TASK PROMPT: The listing below has to be output exactly as given, less its pictures.

DATA SEGMENT:
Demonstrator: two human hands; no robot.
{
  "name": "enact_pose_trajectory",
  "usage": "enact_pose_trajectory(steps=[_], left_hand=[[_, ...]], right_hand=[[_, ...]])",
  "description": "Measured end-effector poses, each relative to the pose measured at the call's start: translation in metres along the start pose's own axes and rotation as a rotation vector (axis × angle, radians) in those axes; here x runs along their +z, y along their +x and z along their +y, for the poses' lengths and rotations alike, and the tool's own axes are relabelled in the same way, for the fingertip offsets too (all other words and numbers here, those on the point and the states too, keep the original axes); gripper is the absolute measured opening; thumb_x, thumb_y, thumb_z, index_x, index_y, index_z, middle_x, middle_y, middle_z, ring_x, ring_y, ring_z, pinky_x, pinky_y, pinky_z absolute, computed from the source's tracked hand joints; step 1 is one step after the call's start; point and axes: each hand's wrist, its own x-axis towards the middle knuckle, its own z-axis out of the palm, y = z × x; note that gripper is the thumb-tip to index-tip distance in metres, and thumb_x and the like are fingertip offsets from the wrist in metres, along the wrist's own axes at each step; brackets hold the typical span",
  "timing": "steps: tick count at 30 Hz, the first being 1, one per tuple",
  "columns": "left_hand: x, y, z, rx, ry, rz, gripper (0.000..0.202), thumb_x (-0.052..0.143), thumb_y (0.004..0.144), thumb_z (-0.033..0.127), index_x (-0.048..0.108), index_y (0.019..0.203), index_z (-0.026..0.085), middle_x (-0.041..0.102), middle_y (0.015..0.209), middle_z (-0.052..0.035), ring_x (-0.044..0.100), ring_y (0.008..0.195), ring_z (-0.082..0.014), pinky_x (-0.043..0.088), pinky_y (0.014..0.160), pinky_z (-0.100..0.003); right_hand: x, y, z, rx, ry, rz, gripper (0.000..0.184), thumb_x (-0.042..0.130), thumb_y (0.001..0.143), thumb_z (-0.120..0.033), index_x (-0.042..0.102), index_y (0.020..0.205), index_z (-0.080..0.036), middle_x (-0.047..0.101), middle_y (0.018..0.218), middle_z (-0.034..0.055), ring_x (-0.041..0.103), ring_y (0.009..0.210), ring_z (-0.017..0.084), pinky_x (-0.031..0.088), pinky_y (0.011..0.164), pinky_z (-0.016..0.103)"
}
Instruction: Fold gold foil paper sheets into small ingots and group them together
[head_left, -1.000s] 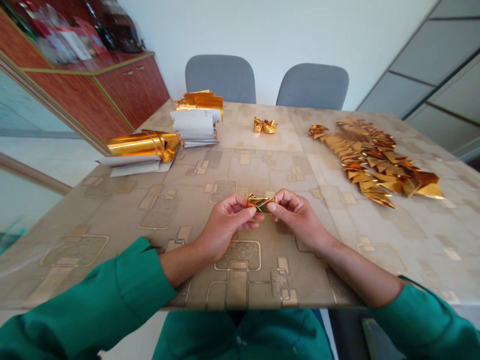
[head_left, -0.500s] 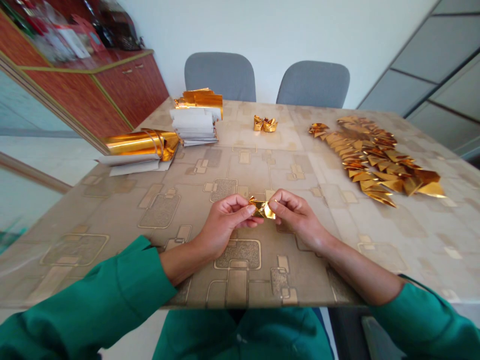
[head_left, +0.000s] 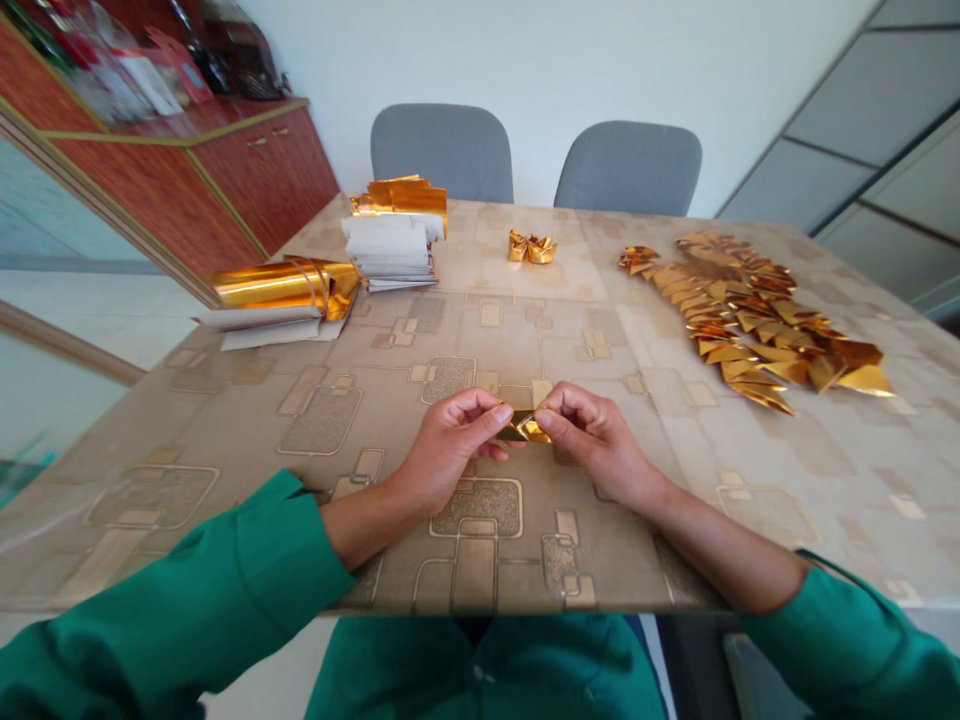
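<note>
A small folded piece of gold foil paper (head_left: 524, 427) is pinched between both hands over the near middle of the table. My left hand (head_left: 454, 440) grips its left end, thumb on top and fingers beneath. At the right end, my right hand (head_left: 595, 437) holds it between thumb and forefinger. The fingertips cover both ends of the paper. Farther back stand small folded gold paper ingots (head_left: 532, 247), side by side.
Folded gold paper pieces (head_left: 750, 315) lie heaped at the right. On the left are a gold foil roll (head_left: 277, 287) and a stack of white-backed sheets (head_left: 394, 245). Two grey chairs (head_left: 442, 150) stand behind the patterned tablecloth (head_left: 480, 570); a red-brown cabinet (head_left: 262, 185) is at the left.
Between my fingers the gold paper has turned slightly and looks flatter, with a darker face showing at its left. Both hands keep their grip in nearly the same place.
</note>
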Motion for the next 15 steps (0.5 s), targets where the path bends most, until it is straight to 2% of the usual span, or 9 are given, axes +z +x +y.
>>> enact_pose_trajectory(steps=[3,7,11,15], left_hand=[[0.0003,0.0010,0.0009,-0.033,-0.022,0.004,0.026,0.076,0.077,0.038,0.064,0.079,0.015,0.069,0.075,-0.0007,0.068,0.065,-0.0121,0.050,0.052,-0.018],[0.0005,0.0012,0.0015,-0.045,-0.110,0.030,0.030,0.074,0.080,0.041,0.063,0.095,0.017,0.071,0.085,-0.0022,0.071,0.070,-0.0143,0.054,0.057,-0.021],[0.0020,-0.0009,0.0008,-0.089,-0.182,0.018,0.026,0.081,0.073,0.029,0.062,0.084,0.015,0.070,0.078,-0.0002,0.067,0.067,-0.0099,0.053,0.059,-0.018],[0.0055,-0.0018,0.0011,-0.128,-0.235,0.019,0.027,0.084,0.069,0.030,0.064,0.079,0.013,0.070,0.074,-0.0011,0.065,0.065,-0.0081,0.052,0.061,-0.017]], right_hand=[[0.0010,0.0003,0.0021,0.021,0.028,0.015,0.031,0.060,0.091,-0.045,0.052,0.073,-0.021,0.040,0.059,-0.0061,0.033,0.051,0.009,0.025,0.048,0.024],[0.0028,0.0021,0.0027,0.002,0.029,0.167,0.029,0.060,0.090,-0.045,0.051,0.075,-0.022,0.042,0.058,-0.0066,0.034,0.050,0.009,0.027,0.048,0.024],[0.0032,0.0018,0.0025,-0.116,-0.099,0.295,0.023,0.062,0.089,-0.040,0.056,0.077,-0.021,0.054,0.067,-0.0026,0.045,0.060,0.011,0.036,0.057,0.026],[0.0045,-0.0012,0.0034,-0.199,-0.258,0.284,0.016,0.061,0.090,-0.034,0.058,0.080,-0.022,0.060,0.071,-0.0006,0.052,0.064,0.013,0.040,0.061,0.028]])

RESPONSE:
Demonstrator: two human hands; no robot.
{
  "name": "enact_pose_trajectory",
  "usage": "enact_pose_trajectory(steps=[_], left_hand=[[_, ...]], right_hand=[[_, ...]])",
  "description": "Measured end-effector poses, each relative to the pose measured at the call's start: translation in metres along the start pose's own axes and rotation as a rotation vector (axis × angle, radians) in those axes; here x runs along their +z, y along their +x and z along their +y, for the poses' lengths and rotations alike, and the tool's own axes are relabelled in the same way, for the fingertip offsets too (all other words and numbers here, those on the point and the states too, keep the original axes); gripper is the absolute measured opening; thumb_x, thumb_y, thumb_z, index_x, index_y, index_z, middle_x, middle_y, middle_z, ring_x, ring_y, ring_z, pinky_x, pinky_y, pinky_z absolute, computed from the source's tracked hand joints; step 1 is one step after the call's start; point and axes: each hand's wrist, its own x-axis towards the middle knuckle, its own z-axis out of the palm, y = z × x; note that gripper is the thumb-tip to index-tip distance in metres, and thumb_x and the like are fingertip offsets from the wrist in metres, along the wrist's own axes at each step; brackets hold the typical span",
  "timing": "steps: tick count at 30 Hz, the first being 1, one per tuple",
  "columns": "left_hand: x, y, z, rx, ry, rz, gripper (0.000..0.202), thumb_x (-0.052..0.143), thumb_y (0.004..0.144), thumb_z (-0.033..0.127), index_x (-0.048..0.108), index_y (0.019..0.203), index_z (-0.026..0.085), middle_x (-0.041..0.102), middle_y (0.015..0.209), middle_z (-0.052..0.035), ring_x (-0.044..0.100), ring_y (0.008..0.195), ring_z (-0.082..0.014), pinky_x (-0.043..0.088), pinky_y (0.014..0.160), pinky_z (-0.100..0.003); right_hand: x, y, z, rx, ry, rz, gripper (0.000..0.184), thumb_x (-0.042..0.130), thumb_y (0.001..0.143), thumb_z (-0.120..0.033), index_x (-0.042..0.102), index_y (0.020..0.205), index_z (-0.080..0.036), middle_x (-0.047..0.101), middle_y (0.018..0.218), middle_z (-0.034..0.055), ring_x (-0.041..0.103), ring_y (0.009..0.210), ring_z (-0.017..0.084), pinky_x (-0.031..0.088), pinky_y (0.011..0.164), pinky_z (-0.016..0.103)"
}
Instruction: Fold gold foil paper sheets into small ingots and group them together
[head_left, -1.000s] 
[head_left, -0.500s] 
[head_left, +0.000s] 
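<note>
A small folded piece of gold foil paper (head_left: 524, 427) is pinched between both hands over the near middle of the table. My left hand (head_left: 454, 440) grips its left end, thumb on top and fingers beneath. At the right end, my right hand (head_left: 595, 437) holds it between thumb and forefinger. The fingertips cover both ends of the paper. Farther back stand small folded gold paper ingots (head_left: 532, 247), side by side.
Folded gold paper pieces (head_left: 750, 315) lie heaped at the right. On the left are a gold foil roll (head_left: 277, 287) and a stack of white-backed sheets (head_left: 394, 245). Two grey chairs (head_left: 442, 150) stand behind the patterned tablecloth (head_left: 480, 570); a red-brown cabinet (head_left: 262, 185) is at the left.
Between my fingers the gold paper has turned slightly and looks flatter, with a darker face showing at its left. Both hands keep their grip in nearly the same place.
</note>
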Motion for the next 15 steps (0.5 s), targets where the path bends most, until it is straight to 2% of the usual span, or 9 are given, axes +z +x +y.
>>> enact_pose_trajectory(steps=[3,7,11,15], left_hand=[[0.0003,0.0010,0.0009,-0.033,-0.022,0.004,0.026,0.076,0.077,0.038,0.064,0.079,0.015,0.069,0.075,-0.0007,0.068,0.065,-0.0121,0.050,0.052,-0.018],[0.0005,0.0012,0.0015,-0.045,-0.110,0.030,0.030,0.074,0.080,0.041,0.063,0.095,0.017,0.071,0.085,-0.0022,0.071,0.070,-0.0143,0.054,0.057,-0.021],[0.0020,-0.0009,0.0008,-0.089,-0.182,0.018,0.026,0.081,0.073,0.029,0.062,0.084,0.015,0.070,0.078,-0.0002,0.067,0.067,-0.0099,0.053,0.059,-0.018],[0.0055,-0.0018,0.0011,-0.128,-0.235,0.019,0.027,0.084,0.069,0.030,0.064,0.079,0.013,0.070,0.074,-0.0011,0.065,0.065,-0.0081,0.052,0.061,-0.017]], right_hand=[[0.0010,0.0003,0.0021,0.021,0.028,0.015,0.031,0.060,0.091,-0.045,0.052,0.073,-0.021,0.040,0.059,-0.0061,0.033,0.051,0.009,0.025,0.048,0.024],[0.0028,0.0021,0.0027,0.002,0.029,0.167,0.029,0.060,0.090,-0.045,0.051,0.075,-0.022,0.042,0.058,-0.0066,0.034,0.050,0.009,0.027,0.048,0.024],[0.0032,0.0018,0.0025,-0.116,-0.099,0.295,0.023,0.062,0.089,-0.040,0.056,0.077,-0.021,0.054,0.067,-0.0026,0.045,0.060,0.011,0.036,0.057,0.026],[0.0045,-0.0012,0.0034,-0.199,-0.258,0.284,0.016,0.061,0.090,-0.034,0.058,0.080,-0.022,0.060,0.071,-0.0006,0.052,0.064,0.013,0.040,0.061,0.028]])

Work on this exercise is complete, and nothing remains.